年轻皇帝搞起事来完全不按规矩来,也根本没有套路可言,这样的局面,他们怎么可能不慌呢。
“本公给你们的书信里已经写的很明白了,可是又怎么样呢,你们根本不当一回事,非要等到此时才相信。”
朱纯臣像个世外高人一样坐在首位上打着谜语,好似一切都尽在掌控一般。
“成国公误会了,不是我等不相信你,而是这事实在是没必要去干,纵使皇帝不喜我等,又能如何呢?”
“这么多年了,不喜我等,甚至是痛恨我等的皇帝又不是没有过,可是最后呢,爵位不还是世袭到我们这一代来了。
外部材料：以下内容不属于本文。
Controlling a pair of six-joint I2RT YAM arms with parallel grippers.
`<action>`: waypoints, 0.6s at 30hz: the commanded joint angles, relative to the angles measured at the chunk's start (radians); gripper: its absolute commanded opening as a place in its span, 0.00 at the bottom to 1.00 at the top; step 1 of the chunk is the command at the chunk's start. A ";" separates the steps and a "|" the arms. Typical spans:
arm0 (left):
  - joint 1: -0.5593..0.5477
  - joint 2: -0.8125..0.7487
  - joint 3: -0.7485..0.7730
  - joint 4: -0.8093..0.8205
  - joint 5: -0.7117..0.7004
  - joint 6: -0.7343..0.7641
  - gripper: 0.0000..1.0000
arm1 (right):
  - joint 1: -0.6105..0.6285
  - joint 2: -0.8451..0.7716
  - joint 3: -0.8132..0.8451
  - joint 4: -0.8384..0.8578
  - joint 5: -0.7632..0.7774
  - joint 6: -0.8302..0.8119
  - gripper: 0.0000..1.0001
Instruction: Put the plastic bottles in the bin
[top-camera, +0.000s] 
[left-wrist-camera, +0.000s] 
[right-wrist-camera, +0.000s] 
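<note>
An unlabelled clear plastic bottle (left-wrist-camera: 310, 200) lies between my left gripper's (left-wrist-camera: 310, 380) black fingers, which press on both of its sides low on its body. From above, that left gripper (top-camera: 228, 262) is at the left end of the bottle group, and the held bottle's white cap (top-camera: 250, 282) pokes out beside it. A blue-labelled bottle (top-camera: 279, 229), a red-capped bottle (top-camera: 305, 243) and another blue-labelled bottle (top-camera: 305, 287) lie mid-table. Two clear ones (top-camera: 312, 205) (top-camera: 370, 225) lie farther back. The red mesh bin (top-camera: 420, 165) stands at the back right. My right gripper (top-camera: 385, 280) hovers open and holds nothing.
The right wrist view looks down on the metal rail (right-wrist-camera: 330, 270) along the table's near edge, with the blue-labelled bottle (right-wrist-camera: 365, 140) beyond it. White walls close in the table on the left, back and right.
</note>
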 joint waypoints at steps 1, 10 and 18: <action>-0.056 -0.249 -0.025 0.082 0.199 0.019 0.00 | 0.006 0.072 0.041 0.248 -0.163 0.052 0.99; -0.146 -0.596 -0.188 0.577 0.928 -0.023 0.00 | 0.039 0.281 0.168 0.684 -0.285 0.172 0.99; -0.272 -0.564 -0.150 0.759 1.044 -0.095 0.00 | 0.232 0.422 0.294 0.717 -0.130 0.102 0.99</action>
”
“要依我看啊,这种风险奇高的事情,我们根本没有必要参与,顶多就是在这天启朝,小心谨慎一些,不要被皇帝抓住把柄就可以了吗!”
临淮侯李邦镇品着茶说道,在他看来,有爵位就可以了,非要去和皇帝作对干什么。
他这个侯爵,虽然说是捡来的,可他也是无比珍惜的,他还指望着给后代儿孙承袭下去呢,可不想因为贪心而玩完。
可别人的想法怎么可能和他一样呢,实际上这些侯伯们,没几个瞧得起李邦镇的。
因为都是勋贵这个圈子里的,不说知根知底,可也是非常熟悉了,要不是李宗诚自己作死,这临淮侯的爵位,怎么轮的上他这个没地位的庶子。
“临淮侯要是无胆,现在就可离去,本公必然不会阻拦,只是希望临淮侯能够守口如瓶,不要出去乱说就行!”